La ligne de partage est la finalité énergétique. Poser une pompe à chaleur, isoler des combles, installer une ventilation ou un chauffe-eau relève de 5,5 %. Refaire une salle de bains, changer une porte intérieure, repeindre ou poser un carrelage relève de 10 %. Les travaux indissociables du geste énergétique suivent son taux, à condition d'être facturés par la même entreprise sur le même devis.
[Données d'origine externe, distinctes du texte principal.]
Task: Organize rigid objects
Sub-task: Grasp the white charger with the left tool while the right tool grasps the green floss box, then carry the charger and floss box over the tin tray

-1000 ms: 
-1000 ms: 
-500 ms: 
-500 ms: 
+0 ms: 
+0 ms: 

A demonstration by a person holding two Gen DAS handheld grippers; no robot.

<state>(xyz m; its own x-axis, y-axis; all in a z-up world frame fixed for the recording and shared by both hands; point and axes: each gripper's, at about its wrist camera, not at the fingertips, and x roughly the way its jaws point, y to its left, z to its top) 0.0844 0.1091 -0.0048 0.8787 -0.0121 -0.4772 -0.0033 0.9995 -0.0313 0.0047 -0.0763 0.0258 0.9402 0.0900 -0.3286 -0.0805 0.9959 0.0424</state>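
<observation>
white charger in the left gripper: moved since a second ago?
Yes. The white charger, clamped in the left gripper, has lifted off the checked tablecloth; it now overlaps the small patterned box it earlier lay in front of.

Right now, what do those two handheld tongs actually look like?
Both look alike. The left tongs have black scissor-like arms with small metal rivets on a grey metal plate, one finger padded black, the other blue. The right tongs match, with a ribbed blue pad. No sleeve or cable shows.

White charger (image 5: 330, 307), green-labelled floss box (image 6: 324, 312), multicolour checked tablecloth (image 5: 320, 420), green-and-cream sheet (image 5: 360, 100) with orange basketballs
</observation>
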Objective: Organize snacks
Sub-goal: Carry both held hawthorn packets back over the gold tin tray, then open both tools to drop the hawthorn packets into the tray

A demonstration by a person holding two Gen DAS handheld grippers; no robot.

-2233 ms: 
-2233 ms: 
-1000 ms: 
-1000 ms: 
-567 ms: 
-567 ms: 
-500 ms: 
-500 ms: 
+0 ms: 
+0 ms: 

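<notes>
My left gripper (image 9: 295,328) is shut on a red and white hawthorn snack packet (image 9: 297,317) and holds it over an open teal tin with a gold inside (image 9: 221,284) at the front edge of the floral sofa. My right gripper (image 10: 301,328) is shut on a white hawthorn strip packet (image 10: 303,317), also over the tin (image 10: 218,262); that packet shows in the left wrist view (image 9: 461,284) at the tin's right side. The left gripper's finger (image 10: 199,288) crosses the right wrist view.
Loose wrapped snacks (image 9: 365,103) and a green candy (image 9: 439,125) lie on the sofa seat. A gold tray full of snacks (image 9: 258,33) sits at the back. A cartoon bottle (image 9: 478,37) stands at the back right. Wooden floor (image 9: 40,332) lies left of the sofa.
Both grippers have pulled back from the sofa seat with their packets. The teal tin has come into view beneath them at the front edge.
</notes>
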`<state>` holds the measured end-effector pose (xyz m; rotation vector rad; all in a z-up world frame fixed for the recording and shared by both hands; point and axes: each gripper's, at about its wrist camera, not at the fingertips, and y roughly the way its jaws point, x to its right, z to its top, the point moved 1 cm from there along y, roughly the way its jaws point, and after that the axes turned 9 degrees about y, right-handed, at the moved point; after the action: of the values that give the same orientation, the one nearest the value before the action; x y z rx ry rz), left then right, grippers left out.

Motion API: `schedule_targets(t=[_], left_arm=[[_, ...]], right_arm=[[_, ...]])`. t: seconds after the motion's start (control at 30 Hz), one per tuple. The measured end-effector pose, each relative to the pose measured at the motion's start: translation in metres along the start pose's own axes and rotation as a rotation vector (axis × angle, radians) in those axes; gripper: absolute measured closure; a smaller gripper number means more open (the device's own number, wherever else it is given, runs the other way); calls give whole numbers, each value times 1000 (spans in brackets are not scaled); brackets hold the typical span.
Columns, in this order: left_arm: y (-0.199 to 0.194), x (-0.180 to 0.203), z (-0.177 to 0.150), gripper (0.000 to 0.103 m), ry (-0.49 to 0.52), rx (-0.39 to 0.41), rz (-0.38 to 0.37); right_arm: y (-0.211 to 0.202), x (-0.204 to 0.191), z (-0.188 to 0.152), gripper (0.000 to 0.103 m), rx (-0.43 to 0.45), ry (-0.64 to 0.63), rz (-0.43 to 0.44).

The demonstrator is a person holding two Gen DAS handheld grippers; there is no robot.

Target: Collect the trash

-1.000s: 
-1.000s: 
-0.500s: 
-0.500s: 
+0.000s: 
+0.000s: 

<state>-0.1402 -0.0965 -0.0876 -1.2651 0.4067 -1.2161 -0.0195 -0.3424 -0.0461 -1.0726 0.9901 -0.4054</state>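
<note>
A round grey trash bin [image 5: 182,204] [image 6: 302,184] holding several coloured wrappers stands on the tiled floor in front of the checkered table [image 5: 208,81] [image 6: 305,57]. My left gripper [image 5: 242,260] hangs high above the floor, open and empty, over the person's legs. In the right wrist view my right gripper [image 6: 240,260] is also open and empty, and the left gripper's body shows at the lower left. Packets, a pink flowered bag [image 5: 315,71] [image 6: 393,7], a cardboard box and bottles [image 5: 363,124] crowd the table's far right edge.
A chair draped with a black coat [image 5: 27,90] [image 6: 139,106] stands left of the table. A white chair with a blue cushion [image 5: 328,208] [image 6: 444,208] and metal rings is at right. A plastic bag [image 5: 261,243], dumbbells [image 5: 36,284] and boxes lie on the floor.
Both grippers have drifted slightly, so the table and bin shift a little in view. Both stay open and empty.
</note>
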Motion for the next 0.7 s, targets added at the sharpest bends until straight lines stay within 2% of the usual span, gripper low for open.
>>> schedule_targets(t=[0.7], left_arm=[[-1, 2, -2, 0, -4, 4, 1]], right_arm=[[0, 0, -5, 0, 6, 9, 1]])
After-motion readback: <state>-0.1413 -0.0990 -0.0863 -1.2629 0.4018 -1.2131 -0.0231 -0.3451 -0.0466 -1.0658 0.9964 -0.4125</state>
Dans le doute, exigez que le devis affiche le taux ligne par ligne : c'est une obligation, et c'est aussi le seul moyen de comparer deux propositions.

Une entreprise non RGE peut-elle facturer à 5,5 % ?

Oui. La qualification RGE ne figure pas parmi les conditions du taux réduit, qui portent sur la nature des travaux, sur les caractéristiques de l'équipement et sur l'ancienneté du logement. En revanche, sans entreprise RGE, ni MaPrimeRénov ni la prime CEE ne sont mobilisables. Si votre projet vise les primes, la question ne se pose pas : il faut une entreprise qualifiée, et la qualification appartient à l'entreprise, pas au commercial qui passe chez vous.

Pourquoi mon chauffe-eau électrique est-il facturé à 10 % et pas à 5,5 % ?

Parce qu'il ne fait pas économiser d'énergie. Le taux de 5,5 % est réservé aux équipements qui améliorent la performance énergétique ou recourent aux renouvelables, et la liste fixée par l'arrêté du 4 décembre 2024 ne retient ni le chauffe-eau à résistance ni le radiateur électrique seul. Ces appareils relèvent des 10 % applicables aux travaux d'amélioration dans un logement de plus de deux ans. En version thermodynamique, le même chauffe-eau passe à 5,5 %.

Quel taux pour le remplacement d'une chaudière gaz ?

20 %. Depuis le 1er mars 2025, les prestations qui donnent lieu à la fourniture ou à l'installation d'une chaudière susceptible d'utiliser des combustibles fossiles sont exclues du taux réduit. Seuls échappent à la règle les devis acceptés avec un acompte encaissé avant cette date. Un devis récent qui affiche encore 10 % sur une chaudière gaz applique une règle abrogée.

Puis-je acheter l'équipement moi-même et le faire poser à 5,5 % ?

Non pour l'équipement, oui pour la pose. Le taux réduit s'applique à une prestation qui comprend la fourniture : le matériel acheté seul en magasin supporte 20 %, et cette TVA-là ne se rattrape pas. C'est un calcul à faire avant de chercher un appareil moins cher sur internet : la différence de prix affichée est souvent inférieure à l'écart de TVA, sans compter la garantie, qui se traite alors avec deux interlocuteurs au lieu d'un.

Le taux réduit s'applique-t-il à une résidence secondaire ou à un logement loué ?

Oui dans les deux cas. Le texte vise les locaux à usage d'habitation achevés depuis plus de deux ans, sans distinguer la résidence principale de la secondaire, ni le propriétaire occupant du bailleur. Le locataire qui fait réaliser des travaux à sa charge en bénéficie également. La seule ancienneté qui compte est celle de l'achèvement du logement, pas celle de votre acquisition.

Faut-il demander le taux réduit, ou est-il automatique ?

Il n'est pas automatique : c'est vous qui certifiez, sur le devis ou sur la facture, que les conditions sont remplies. Le document est établi en double exemplaire, l'un pour l'entreprise, l'autre pour vous. Gardez-le : en cas de contrôle, c'est ce papier qui justifie le taux, et le complément de TVA est réclamé au client, pas à l'artisan.